What to produce:
From the first line through the line containing "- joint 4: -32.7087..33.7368", transcribe the records exactly and include no other lines.

[Items from a dataset]
--- START ---

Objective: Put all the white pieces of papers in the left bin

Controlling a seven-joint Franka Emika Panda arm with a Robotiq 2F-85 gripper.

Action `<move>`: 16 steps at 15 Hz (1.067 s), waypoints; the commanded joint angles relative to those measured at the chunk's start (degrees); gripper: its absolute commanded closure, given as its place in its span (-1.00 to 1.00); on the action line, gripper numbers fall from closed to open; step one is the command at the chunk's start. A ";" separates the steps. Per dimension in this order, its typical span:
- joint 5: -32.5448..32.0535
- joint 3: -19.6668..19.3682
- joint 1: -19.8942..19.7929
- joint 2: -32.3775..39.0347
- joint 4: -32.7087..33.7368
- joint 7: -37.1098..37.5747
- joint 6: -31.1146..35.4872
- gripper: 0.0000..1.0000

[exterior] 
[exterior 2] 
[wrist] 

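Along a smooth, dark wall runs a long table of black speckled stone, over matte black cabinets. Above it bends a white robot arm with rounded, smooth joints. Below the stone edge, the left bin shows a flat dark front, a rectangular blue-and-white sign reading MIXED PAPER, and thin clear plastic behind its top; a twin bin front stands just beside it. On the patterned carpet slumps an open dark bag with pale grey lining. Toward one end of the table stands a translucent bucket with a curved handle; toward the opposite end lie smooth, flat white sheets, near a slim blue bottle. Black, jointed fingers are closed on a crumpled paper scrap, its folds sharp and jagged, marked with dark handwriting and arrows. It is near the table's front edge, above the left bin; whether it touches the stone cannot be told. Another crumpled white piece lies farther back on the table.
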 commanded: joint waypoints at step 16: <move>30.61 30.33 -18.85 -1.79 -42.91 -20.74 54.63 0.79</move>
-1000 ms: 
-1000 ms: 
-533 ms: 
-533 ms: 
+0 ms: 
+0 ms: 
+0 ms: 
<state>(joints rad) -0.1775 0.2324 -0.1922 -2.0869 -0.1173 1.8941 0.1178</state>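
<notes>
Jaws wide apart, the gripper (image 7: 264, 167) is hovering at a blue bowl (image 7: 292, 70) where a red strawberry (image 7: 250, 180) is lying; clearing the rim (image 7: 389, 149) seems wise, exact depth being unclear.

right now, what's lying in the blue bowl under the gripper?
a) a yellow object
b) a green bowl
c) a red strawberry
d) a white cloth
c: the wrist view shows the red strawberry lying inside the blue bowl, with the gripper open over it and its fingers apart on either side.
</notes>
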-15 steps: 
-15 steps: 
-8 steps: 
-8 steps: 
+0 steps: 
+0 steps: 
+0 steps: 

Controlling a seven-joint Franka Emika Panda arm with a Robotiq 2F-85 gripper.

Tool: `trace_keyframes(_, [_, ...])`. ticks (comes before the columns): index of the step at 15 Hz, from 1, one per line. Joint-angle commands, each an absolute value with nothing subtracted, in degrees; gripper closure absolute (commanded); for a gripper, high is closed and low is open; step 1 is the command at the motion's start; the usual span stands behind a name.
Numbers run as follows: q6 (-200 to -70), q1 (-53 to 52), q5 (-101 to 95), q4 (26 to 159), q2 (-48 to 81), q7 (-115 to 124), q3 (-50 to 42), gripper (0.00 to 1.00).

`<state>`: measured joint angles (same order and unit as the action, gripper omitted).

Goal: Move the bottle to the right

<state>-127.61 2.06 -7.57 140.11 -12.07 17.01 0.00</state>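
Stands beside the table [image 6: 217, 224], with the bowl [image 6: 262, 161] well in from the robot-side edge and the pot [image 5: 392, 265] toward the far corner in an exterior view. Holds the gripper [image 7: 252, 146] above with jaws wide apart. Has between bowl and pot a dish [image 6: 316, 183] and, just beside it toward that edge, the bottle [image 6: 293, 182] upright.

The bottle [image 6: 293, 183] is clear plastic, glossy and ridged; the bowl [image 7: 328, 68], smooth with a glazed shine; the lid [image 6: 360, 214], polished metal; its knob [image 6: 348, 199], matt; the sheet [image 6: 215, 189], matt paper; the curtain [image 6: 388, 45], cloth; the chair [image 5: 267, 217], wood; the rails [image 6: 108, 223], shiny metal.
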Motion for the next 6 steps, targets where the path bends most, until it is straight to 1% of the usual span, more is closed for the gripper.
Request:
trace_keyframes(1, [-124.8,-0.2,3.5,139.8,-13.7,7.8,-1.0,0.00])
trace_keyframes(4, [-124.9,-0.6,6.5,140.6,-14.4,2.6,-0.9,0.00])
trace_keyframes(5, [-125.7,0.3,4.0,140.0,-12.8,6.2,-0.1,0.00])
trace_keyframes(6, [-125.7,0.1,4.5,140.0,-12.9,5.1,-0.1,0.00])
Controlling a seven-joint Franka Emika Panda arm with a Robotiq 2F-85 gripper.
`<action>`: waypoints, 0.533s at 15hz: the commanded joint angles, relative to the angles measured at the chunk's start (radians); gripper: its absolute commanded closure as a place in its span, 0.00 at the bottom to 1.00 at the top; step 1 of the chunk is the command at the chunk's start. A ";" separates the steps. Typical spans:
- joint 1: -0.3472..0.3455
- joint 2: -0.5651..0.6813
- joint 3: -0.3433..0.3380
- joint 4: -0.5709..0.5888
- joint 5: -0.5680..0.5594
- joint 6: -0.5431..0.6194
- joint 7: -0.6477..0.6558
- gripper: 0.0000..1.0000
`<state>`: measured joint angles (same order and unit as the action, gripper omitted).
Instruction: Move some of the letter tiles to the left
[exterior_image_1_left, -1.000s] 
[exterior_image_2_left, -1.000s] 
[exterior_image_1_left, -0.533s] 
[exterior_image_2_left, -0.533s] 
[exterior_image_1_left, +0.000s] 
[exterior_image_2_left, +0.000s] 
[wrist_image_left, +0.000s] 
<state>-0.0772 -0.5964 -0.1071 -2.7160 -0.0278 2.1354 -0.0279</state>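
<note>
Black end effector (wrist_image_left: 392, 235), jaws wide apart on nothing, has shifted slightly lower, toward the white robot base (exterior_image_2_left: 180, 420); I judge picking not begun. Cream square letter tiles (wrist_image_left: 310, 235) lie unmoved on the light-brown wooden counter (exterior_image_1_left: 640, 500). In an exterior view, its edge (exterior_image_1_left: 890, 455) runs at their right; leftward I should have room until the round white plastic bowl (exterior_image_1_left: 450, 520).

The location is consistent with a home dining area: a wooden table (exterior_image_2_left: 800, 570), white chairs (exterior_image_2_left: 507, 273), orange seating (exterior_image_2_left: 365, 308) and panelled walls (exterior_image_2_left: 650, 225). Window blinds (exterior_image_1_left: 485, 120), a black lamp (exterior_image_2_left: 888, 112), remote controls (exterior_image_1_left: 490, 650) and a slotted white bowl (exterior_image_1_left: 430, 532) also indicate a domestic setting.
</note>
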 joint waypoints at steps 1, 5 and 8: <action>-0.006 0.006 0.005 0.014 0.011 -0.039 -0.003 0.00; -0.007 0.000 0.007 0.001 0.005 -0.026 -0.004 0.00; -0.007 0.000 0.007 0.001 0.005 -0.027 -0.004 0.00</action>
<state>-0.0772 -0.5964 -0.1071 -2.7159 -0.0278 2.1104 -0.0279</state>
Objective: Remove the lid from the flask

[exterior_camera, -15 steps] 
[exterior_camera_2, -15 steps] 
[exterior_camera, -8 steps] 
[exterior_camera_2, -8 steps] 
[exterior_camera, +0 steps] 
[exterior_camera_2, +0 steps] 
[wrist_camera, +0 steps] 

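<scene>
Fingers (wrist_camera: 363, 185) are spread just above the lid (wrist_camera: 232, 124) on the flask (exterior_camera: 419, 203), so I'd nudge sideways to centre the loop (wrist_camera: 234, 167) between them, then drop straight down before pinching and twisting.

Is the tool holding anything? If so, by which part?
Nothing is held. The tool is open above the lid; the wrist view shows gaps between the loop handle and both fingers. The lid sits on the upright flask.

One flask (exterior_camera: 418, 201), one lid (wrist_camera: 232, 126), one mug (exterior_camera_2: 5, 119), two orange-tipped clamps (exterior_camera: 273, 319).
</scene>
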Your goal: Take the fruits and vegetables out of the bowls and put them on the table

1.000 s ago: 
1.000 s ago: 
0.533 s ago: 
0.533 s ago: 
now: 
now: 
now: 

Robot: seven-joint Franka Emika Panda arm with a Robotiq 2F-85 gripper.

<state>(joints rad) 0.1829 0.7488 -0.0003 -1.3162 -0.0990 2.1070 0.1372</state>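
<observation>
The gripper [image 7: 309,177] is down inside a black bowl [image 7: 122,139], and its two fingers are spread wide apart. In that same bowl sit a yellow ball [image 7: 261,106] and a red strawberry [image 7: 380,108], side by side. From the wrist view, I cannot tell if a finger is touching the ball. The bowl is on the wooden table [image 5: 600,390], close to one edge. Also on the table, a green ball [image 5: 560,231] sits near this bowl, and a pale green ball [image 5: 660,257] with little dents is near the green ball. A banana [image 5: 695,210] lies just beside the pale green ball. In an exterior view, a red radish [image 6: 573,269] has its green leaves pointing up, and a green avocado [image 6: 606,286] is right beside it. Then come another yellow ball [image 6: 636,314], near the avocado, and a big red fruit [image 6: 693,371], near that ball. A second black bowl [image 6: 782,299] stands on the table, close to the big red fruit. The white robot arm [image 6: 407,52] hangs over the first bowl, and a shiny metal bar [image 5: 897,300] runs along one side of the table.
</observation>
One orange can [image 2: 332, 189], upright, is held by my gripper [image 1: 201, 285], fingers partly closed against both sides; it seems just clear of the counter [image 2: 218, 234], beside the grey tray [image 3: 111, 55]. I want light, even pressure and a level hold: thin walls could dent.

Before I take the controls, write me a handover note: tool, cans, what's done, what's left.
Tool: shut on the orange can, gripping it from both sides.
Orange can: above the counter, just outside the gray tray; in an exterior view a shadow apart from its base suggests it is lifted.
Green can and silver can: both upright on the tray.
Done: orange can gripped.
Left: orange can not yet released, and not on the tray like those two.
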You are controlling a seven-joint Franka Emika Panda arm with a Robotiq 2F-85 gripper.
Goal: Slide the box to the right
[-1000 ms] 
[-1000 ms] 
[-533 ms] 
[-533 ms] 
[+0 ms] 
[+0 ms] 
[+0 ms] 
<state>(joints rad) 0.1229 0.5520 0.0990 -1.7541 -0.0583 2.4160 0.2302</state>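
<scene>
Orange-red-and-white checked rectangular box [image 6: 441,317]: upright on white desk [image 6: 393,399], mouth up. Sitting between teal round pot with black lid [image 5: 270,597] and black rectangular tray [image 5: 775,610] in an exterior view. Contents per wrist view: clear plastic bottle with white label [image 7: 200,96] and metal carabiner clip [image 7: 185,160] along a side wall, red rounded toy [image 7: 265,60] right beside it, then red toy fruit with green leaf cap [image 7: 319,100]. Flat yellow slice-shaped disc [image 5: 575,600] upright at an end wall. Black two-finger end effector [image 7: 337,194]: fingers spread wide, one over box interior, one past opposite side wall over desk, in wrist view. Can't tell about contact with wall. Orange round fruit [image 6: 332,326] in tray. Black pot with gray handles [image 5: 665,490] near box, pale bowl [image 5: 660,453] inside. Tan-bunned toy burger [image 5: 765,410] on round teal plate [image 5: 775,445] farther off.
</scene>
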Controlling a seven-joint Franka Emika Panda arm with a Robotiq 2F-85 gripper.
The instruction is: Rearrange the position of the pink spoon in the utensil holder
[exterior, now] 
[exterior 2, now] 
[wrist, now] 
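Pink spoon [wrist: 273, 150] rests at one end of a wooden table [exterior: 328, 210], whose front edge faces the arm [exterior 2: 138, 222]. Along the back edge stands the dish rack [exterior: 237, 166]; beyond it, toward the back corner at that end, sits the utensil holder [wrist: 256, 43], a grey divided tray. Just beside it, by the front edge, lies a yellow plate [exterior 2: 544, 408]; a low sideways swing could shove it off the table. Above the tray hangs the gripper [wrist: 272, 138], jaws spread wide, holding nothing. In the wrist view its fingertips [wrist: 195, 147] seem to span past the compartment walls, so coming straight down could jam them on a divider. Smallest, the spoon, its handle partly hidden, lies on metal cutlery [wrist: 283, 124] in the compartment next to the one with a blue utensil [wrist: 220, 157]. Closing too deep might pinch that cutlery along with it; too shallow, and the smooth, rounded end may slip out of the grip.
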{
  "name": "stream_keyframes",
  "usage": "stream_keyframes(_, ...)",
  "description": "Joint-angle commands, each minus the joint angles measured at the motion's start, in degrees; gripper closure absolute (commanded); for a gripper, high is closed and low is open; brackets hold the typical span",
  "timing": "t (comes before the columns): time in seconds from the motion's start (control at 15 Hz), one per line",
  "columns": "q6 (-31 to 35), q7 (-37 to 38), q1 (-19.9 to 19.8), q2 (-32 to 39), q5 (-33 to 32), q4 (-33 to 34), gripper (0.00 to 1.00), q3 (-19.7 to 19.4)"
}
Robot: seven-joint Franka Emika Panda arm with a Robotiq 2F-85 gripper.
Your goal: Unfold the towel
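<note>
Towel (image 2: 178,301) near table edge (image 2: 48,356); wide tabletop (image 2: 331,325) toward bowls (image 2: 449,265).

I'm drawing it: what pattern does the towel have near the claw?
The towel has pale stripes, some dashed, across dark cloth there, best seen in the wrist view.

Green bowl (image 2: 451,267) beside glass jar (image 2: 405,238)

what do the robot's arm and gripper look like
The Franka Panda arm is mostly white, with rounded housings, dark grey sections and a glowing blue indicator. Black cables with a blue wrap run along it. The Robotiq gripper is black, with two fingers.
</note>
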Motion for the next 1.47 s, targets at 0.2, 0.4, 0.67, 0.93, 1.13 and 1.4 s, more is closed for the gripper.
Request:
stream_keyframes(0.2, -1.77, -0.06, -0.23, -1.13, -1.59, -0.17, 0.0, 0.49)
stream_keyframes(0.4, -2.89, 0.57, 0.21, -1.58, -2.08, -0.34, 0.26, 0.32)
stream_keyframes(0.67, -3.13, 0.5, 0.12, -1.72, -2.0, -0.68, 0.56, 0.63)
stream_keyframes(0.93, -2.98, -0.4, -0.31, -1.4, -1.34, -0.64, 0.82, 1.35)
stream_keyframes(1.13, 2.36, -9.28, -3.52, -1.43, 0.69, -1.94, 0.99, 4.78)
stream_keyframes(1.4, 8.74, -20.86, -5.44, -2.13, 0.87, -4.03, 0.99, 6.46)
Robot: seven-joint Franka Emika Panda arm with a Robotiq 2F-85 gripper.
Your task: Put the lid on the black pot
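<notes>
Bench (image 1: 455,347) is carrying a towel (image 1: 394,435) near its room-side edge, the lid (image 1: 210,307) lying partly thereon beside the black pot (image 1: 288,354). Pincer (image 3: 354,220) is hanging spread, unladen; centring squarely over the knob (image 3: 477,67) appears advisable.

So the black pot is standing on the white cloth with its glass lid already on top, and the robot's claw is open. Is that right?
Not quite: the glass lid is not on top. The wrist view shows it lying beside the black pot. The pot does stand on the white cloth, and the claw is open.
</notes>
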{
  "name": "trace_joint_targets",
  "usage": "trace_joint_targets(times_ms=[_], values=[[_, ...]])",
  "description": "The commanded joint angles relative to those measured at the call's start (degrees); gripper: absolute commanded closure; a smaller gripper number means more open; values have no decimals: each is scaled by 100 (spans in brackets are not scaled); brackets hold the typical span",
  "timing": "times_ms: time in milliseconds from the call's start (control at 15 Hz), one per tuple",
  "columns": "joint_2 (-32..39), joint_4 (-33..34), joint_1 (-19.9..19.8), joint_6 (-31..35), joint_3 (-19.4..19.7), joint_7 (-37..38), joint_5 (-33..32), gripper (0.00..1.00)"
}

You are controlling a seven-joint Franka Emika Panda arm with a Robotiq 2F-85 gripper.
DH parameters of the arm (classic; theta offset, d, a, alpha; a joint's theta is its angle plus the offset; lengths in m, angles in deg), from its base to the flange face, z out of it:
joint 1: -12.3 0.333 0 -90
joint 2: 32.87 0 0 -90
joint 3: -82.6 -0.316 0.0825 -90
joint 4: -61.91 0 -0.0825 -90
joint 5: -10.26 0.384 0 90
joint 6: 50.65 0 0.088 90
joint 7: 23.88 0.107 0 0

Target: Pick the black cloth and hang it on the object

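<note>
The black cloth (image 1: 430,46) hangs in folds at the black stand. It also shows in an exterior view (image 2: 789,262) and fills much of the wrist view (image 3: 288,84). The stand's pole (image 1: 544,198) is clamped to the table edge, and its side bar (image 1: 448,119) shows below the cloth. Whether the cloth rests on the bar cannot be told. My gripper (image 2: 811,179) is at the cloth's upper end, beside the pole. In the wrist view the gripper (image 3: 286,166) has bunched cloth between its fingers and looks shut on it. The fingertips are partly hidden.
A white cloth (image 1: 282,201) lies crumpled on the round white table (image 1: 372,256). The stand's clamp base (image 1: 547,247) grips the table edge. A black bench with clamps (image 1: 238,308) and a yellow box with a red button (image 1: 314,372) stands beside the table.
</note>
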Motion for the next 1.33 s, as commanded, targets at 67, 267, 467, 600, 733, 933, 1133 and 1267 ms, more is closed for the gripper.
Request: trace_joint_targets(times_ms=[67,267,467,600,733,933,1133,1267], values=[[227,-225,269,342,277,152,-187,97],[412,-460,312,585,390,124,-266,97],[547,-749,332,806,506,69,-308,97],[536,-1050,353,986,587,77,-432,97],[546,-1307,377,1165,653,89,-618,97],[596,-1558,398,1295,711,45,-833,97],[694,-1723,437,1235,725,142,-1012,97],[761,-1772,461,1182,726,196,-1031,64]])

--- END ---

Answer box:
Objective: Put all the white pieces of papers in the left bin

Controlling a seven-joint Franka Emika Panda arm with a Robotiq 2F-85 gripper.

Action `<move>`: 16 steps at 15 Hz (1.067 s), waypoints; the commanded joint angles relative to those measured at the chunk's start (degrees); gripper: its absolute commanded closure, given as its place in its span (-1.00 to 1.00); on the action line, gripper numbers fall from closed to open; step one is the command at the chunk's start. A ";" separates the steps. Per dimension in this order, its typical span:
- joint 5: -32.5448..32.0535
- joint 3: -19.6668..19.3682
- joint 1: -19.8942..19.7929
- joint 2: -32.3775..39.0347
- joint 4: -32.7087..33.7368

That concludes the answer to the exercise.